Crushing Comments: Gendered Harassment During the 2024 EU Parliament Elections on TikTok

Authors: Paula-Charlotte Matlach, Charlotte Drath, Allison Castillo and Martin Degeling Content

Published: 24 March 2025

In an analysis of comments made under TikTok videos published by French, German and Hungarian candidates for the 2024 European Parliament election, ISD found that women candidates received substantially more hateful, defamatory, and derogatory or discriminatory comments than their male counterparts. This builds on ISD’s previous work which found that women candidates in the 2020 US election were especially at risk from abusive content online.

Harmful comments on TikTok largely followed common misogynistic tropes and tactics. These include disproportionately objectifying and demeaning women candidates regarding their ability, age, appearance, and gender expression or gender identity. One key strategy was the repeated and deliberate misgendering of women candidates perceived as gender nonconforming. Another was to scrutinise their abilities based on gendered double standards.

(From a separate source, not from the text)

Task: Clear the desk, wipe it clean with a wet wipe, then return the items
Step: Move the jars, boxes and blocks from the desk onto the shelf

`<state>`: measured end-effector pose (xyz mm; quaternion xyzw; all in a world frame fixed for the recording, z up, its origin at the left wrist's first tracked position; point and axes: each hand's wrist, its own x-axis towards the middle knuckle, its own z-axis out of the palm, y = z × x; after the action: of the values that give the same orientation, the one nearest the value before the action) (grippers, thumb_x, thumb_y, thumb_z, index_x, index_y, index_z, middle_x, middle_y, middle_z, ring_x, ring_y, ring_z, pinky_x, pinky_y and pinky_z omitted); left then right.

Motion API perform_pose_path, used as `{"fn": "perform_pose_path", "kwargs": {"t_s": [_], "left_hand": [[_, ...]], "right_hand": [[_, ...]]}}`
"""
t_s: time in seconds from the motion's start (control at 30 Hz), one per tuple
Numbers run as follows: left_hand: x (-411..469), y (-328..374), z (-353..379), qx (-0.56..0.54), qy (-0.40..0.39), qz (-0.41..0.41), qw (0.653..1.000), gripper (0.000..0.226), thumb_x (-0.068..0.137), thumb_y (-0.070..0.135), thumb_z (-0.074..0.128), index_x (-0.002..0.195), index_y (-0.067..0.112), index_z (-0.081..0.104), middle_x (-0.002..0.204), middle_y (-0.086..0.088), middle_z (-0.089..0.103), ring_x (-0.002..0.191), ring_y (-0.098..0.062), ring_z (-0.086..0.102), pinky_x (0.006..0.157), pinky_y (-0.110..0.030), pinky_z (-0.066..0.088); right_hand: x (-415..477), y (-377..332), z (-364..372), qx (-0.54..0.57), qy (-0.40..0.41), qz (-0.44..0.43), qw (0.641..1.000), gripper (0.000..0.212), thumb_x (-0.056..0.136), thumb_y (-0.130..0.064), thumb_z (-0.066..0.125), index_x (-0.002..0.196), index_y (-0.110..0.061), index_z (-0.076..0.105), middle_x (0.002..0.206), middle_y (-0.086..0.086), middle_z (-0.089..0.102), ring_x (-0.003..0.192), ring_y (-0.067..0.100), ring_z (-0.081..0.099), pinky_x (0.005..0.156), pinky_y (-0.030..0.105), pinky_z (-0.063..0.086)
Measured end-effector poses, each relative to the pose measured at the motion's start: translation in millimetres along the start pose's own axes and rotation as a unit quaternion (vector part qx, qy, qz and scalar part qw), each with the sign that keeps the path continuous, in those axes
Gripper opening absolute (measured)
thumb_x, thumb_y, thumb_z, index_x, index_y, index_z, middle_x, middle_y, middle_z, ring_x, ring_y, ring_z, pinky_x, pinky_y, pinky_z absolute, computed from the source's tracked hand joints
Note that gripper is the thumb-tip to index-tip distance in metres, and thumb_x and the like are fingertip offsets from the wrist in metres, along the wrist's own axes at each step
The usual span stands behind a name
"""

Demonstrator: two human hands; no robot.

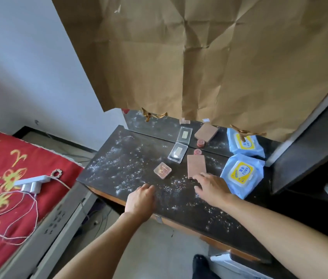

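The dark desk (131, 170) is dusted with white powder. On it lie a small clear square box (162, 170), a clear flat case (177, 152), a small red round cap (197, 151), a pink-brown flat block (196, 166) and a blue wet wipe pack (242, 175). My left hand (140, 198) hovers over the desk's front edge with its fingers curled down, holding nothing. My right hand (211, 187) reaches with spread fingers just at the near end of the pink-brown block, beside the wipe pack.
A mirror (159, 125) behind the desk repeats the items, under a creased brown paper sheet (199, 57). A bed with a red patterned cover (8, 168), a white power strip (32, 183) and cords stands to the left. A dark shelf unit (310, 154) stands at the right.
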<state>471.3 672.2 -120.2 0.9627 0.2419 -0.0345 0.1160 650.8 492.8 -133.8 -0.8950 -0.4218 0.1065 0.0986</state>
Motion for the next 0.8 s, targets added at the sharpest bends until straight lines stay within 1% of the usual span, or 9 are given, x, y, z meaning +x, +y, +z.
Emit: {"fn": "perform_pose_path", "kwargs": {"t_s": [0.13,0.23,0.33,0.43,0.5,0.6,0.67,0.73,0.8], "left_hand": [[12,-24,13,-0.019,-0.018,-0.022,0.999,0.023,0.090,0.029,0.044,0.108,0.022,0.057,0.109,0.004,0.059,0.098,-0.022,0.060,0.076,-0.034,0.048],[33,-40,21,-0.019,-0.040,-0.034,0.998,0.022,0.090,0.027,0.044,0.108,0.022,0.057,0.110,0.004,0.059,0.098,-0.022,0.060,0.075,-0.034,0.049],[59,-51,28,-0.024,-0.068,-0.052,0.996,0.021,0.092,0.029,0.043,0.106,0.020,0.056,0.109,0.002,0.059,0.098,-0.023,0.059,0.075,-0.036,0.050],[89,-55,36,-0.023,-0.094,-0.045,0.994,0.021,0.093,0.031,0.044,0.106,0.019,0.055,0.107,0.000,0.059,0.098,-0.024,0.059,0.075,-0.036,0.049],[110,-56,41,-0.032,-0.099,-0.046,0.994,0.021,0.092,0.031,0.045,0.106,0.019,0.055,0.106,0.000,0.059,0.097,-0.025,0.059,0.074,-0.036,0.049],[134,-55,50,-0.041,-0.115,-0.052,0.991,0.024,0.092,0.032,0.047,0.111,0.019,0.054,0.109,0.000,0.057,0.098,-0.024,0.058,0.074,-0.035,0.049],[145,-54,56,-0.042,-0.130,-0.048,0.990,0.028,0.091,0.035,0.049,0.115,0.021,0.054,0.112,-0.001,0.054,0.101,-0.023,0.056,0.075,-0.036,0.050],[155,-53,63,-0.034,-0.139,-0.038,0.989,0.033,0.090,0.039,0.052,0.117,0.020,0.052,0.112,-0.001,0.051,0.103,-0.023,0.053,0.075,-0.036,0.050],[161,-51,68,-0.025,-0.143,-0.020,0.989,0.045,0.087,0.046,0.057,0.123,0.021,0.049,0.114,-0.002,0.048,0.106,-0.023,0.050,0.077,-0.036,0.049]], "right_hand": [[51,-8,9,-0.002,-0.020,0.013,1.000,0.029,0.088,-0.033,0.051,0.115,-0.024,0.054,0.115,-0.004,0.060,0.100,0.026,0.061,0.076,0.035,0.048],[101,-9,16,0.010,-0.018,0.038,0.999,0.034,0.087,-0.034,0.055,0.118,-0.021,0.053,0.118,0.002,0.059,0.100,0.027,0.059,0.074,0.035,0.047],[149,-6,26,0.011,-0.019,0.069,0.997,0.034,0.085,-0.035,0.058,0.114,-0.018,0.052,0.116,0.006,0.057,0.101,0.028,0.056,0.071,0.034,0.043],[190,0,37,-0.008,-0.031,0.072,0.997,0.046,0.081,-0.043,0.062,0.119,-0.019,0.049,0.125,0.008,0.051,0.113,0.029,0.047,0.081,0.039,0.043],[211,4,42,-0.019,-0.039,0.069,0.997,0.057,0.078,-0.050,0.063,0.124,-0.023,0.045,0.130,0.006,0.048,0.117,0.029,0.043,0.084,0.040,0.042],[223,5,53,-0.035,-0.061,0.058,0.996,0.064,0.077,-0.059,0.060,0.131,-0.031,0.041,0.138,0.005,0.041,0.122,0.029,0.039,0.086,0.042,0.041],[222,5,62,-0.045,-0.066,0.039,0.996,0.063,0.078,-0.061,0.057,0.132,-0.033,0.044,0.140,0.008,0.036,0.125,0.029,0.033,0.089,0.043,0.042],[219,7,66,-0.045,-0.060,0.030,0.997,0.060,0.077,-0.061,0.057,0.129,-0.034,0.049,0.138,0.008,0.036,0.124,0.029,0.033,0.089,0.043,0.042],[215,10,67,-0.039,-0.063,0.027,0.997,0.060,0.074,-0.062,0.060,0.126,-0.033,0.051,0.134,0.009,0.039,0.120,0.030,0.034,0.089,0.042,0.041]]}}
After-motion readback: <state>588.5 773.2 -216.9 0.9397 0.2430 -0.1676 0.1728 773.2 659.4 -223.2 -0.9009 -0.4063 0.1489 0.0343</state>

This disproportionate exposure to harmful speech forces women candidates to expend additional resources to safeguard their physical and mental well-being. This can lead to self-censorship, restricting women’s freedom of expression and their participation in political discourse.

Our findings highlight that the persistence of normalised misogynistic language on social media platforms constitutes a significant systemic barrier to participation in political spaces. The analysis concludes with recommendations for TikTok to enhance its safeguards through a gender-sensitive lens.

This briefing is part of a series examining online gender-based violence (OGBV) on TikTok in English, German, French and Hungarian. It is part of the project Monitoring Online Gender Based Violence Around the European Parliament Election 2024, funded by the German Federal Foreign Office.